> Task instructions
Starting with the line that contains "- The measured" and stopping after the line that contains "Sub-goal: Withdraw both", return each line below exactly as written, with no others.

(Data begins)

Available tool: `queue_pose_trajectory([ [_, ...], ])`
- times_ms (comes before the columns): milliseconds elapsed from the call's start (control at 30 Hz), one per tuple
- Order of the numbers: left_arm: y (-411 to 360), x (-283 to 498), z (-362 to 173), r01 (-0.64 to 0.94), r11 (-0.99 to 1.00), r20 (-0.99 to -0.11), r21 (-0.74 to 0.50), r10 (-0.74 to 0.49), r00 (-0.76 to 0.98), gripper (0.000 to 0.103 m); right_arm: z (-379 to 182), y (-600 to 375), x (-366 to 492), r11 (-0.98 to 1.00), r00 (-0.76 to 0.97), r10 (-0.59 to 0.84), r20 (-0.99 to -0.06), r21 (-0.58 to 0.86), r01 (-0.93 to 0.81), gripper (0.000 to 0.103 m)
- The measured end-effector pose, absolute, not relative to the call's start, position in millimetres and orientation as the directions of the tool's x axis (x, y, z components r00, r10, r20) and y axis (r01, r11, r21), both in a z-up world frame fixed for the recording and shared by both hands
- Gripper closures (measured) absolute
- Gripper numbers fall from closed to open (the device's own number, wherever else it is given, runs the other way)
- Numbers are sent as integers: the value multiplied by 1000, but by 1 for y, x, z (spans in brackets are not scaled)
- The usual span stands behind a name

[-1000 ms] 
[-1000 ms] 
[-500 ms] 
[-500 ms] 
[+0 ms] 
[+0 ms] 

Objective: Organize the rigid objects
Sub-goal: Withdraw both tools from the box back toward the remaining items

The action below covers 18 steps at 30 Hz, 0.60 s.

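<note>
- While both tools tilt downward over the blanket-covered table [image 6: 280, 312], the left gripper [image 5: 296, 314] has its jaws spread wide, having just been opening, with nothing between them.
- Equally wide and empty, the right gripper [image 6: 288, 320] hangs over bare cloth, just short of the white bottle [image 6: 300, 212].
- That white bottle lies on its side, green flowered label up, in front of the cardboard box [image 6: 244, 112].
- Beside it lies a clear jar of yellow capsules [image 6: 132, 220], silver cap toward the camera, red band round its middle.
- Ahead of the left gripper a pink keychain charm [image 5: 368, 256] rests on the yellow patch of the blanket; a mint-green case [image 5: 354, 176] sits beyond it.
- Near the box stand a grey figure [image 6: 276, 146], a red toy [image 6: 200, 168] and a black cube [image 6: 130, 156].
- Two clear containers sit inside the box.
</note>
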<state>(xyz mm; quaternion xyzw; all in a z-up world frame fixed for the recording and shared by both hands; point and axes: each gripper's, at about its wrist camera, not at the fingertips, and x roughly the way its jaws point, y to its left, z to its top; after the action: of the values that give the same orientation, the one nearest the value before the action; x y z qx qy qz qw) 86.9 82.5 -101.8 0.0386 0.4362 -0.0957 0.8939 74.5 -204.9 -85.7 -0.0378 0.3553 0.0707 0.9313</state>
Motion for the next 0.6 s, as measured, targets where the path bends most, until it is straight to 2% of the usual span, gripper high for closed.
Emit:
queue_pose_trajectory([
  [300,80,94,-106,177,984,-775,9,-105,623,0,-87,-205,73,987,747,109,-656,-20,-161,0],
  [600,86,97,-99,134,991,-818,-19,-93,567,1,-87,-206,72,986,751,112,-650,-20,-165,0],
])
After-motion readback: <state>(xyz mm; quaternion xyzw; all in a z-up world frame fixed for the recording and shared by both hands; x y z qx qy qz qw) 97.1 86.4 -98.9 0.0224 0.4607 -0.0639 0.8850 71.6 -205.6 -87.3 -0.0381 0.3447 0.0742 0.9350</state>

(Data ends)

> Response
- The measured end-effector pose, absolute, not relative to the call's start, position in millimetres and orientation as the directions of the tool's x axis (x, y, z components r00, r10, r20) and y axis (r01, r11, r21), both in a z-up world frame fixed for the recording and shared by both hands
- Gripper closures (measured) absolute
- Gripper numbers fall from closed to open (the device's own number, wherever else it is given, runs the other way)
- Numbers are sent as integers: the value multiplied by 1000, but by 1 for y, x, z (spans in brackets are not scaled)
- The usual span stands behind a name

[-1000 ms] 
[-1000 ms] 
[-500 ms] 
[-500 ms] 
[+0 ms] 
[+0 ms] 

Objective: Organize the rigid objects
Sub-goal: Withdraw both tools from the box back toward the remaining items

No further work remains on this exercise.